A bola do jogo político quica na frente de Cármen Lúcia

GERALDO HASSE
  
Nos últimos dois anos, à medida que se aprofundavam as investigações sobre a corrupção de políticos mancomunados com empresários privados e altos funcionários de estatais, três pessoas do Judiciário se tornaram os atores principais da cena brasileira: o chefe do Ministério Público Federal Rodrigo Janot; o juiz de primeira instância Sergio Moro, baseado em Curitiba; e o ministro do Supremo Tribunal Federal Teori Zavascki, relator do processo da Operação Lava Jato.
Ao mesmo tempo em que crescia o trio do Judiciário, saíam do palco, na marra, a presidenta Dilma Rousseff, alvo de um impeachment maroto; e o deputado carioca Eduardo Cunha, ex-presidente da Câmara Federal, preso pela Operação Lava Jato. No lugar dos dois caídos, estão o vice-presidente Michel Temer e o deputado carioca Rodrigo Maia, cujo(s) comportamento(s) não vêm gerando o menor entusiasmo – ao contrário.
Com a morte de Zavascki em acidente aéreo no litoral do Estado do Rio de Janeiro, avulta agora a figura da ministra Carmen Lucia, presidenta do STF. Voluntariosa, ela bem que poderia fazer o que se esperava (e se anunciava) que Zavascki estava para fazer: homologar os depoimentos forçados (delações premiadas, segundo o jargão judicial) de 77 executivos da Construtora Odebrecht que, para se livrar da prisão temporária, denunciaram falcatruas em contratos de obras públicas, favorecendo políticos e partidos. Dizem que são tantos os nomes de políticos citados que talvez se torne mais prático transformar o Congresso em prisão temporária.
É um imbróglio fenomenal que só encontra paralelos em 1964 (derrubada do governo Jango Goulart) e em 1954 (suicídio do presidente Getulio Vargas). Desta vez, há o agravante de que as denúncias de corrupção vêm com nomes, valores e as circunstâncias dos crimes.
Se a primeira mulher eleita presidenta da República não conseguiu segurar a barra, terá Carmen Lúcia coragem de fazer sua parte?
A propósito, qual será sua parte no jogo: homologar as denúncias, segurar a bola, passar a responsabilidade para outro, tentar conciliar os adversários numa mesa de pizzaria ou engavetar os processos?
Teoricamente, ela pode tudo; na prática, tem as mãos amarradas por diversos regulamentos. E, no frigir dos ovos, talvez resolva simplesmente dar ouvidos aos colegas ministros, a assessores, amigos e parentes.
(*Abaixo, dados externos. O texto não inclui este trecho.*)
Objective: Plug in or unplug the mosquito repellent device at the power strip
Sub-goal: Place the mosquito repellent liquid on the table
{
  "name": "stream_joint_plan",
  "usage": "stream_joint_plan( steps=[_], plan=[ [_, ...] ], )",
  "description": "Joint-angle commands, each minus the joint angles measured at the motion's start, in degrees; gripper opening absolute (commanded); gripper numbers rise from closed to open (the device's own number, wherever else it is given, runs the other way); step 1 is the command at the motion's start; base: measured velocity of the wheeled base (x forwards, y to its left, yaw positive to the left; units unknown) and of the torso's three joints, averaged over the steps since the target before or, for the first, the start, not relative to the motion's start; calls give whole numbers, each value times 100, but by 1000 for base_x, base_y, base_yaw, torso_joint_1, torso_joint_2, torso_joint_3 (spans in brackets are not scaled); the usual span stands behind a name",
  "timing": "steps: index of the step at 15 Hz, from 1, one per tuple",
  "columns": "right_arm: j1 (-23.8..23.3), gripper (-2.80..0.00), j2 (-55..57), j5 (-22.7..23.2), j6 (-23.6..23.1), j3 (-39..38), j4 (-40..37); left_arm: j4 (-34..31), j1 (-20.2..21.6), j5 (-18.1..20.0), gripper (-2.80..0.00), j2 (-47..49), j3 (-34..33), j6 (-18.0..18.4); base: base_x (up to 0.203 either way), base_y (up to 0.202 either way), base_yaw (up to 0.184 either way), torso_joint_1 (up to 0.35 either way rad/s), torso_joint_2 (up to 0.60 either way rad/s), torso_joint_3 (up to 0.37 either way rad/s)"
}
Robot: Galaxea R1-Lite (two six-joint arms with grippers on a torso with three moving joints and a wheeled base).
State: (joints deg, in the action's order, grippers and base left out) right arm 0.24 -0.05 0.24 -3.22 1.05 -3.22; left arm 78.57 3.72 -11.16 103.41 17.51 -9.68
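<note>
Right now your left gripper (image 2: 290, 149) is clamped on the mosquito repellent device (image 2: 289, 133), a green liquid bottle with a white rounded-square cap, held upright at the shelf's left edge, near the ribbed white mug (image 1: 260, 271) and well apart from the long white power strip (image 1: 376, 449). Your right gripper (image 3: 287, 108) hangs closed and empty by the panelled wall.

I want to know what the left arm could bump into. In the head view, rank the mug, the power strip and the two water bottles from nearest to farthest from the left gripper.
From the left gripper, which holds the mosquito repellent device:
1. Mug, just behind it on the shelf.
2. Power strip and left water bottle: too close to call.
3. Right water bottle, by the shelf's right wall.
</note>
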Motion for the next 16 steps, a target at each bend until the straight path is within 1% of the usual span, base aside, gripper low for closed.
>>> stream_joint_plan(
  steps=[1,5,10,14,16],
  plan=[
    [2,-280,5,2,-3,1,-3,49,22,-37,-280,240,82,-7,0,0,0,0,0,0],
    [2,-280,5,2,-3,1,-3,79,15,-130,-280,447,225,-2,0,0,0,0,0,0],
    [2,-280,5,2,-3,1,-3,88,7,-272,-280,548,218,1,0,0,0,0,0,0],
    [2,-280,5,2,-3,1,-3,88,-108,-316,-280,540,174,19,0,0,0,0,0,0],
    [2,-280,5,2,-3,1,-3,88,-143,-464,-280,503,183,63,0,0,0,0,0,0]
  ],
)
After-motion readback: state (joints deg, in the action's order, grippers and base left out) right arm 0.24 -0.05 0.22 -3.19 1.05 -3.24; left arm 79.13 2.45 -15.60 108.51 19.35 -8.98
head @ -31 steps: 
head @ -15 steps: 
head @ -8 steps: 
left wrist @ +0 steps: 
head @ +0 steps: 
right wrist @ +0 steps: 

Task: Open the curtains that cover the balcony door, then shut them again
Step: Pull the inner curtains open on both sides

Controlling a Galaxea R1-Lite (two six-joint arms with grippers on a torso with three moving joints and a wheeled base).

Pois os processos que estavam com a equipe de Teori Zavascki são explosivos por envolver cifras monumentais e comprometer altas figuras da república, incluindo o atual ocupante da cadeira principal do Palácio do Planalto.
Diante disso, tem sido natural pensar que o ministro-relator da Lava Jato foi vítima de uma armação criminosa. Sua morte pode ter sido mais uma brincadeira do D., seja ele o Destino ou o Demônio (Deus provavelmente não tem nada a ver com isso).
Não se deve esquecer que no verão, entre o Natal e o Ano Novo ou entre o Ano Novo e o Carnaval, sempre há uma tragédia no Brasil. Assim, pode-se admitir que a morte de Zavascki faça parte dessa quota acidental. Nesse caso é de lamentar que ele tenha saído de cena sem que os brasileiros ficassem sabendo o que ele estava para fazer: ia tocar os processos pra frente ou segurá-los? Era um homem discreto, um típico juiz que “só falava nos autos”. Estaria avaliando as ameaças recebidas?
Se o acidente foi forjado, porém, podemos concluir que não foi “queima de arquivo”, pois os arquivos da Lava Jato estão vivos nos escaninhos do Judiciário. Admita-se então, como hipótese mais robusta de investigação das circunstâncias do acidente, que o avião pode ter sido derrubado para intimidar quem vier a assumir a responsabilidade de avaliar as denúncias feitas pelos prisioneiros da Operação Lava Jato.
Mais uma vez, o Judiciário está no olho do furacão. E agora sob a presidência de uma mulher.
LEMBRETE DE OCASIÃO
Num jogo de futebol numa pequena cidade do norte do Paraná, algumas poucas décadas atrás, o árbitro marcou um pênalti contra o time da casa. Bate-boca, cobra-não cobra, a bola foi colocada na marca fatal. Eis que o chefão do clube mandante se aproxima e desfere um tiro na bola, que “morre” na hora. Fecha o tempo, acaba o jogo.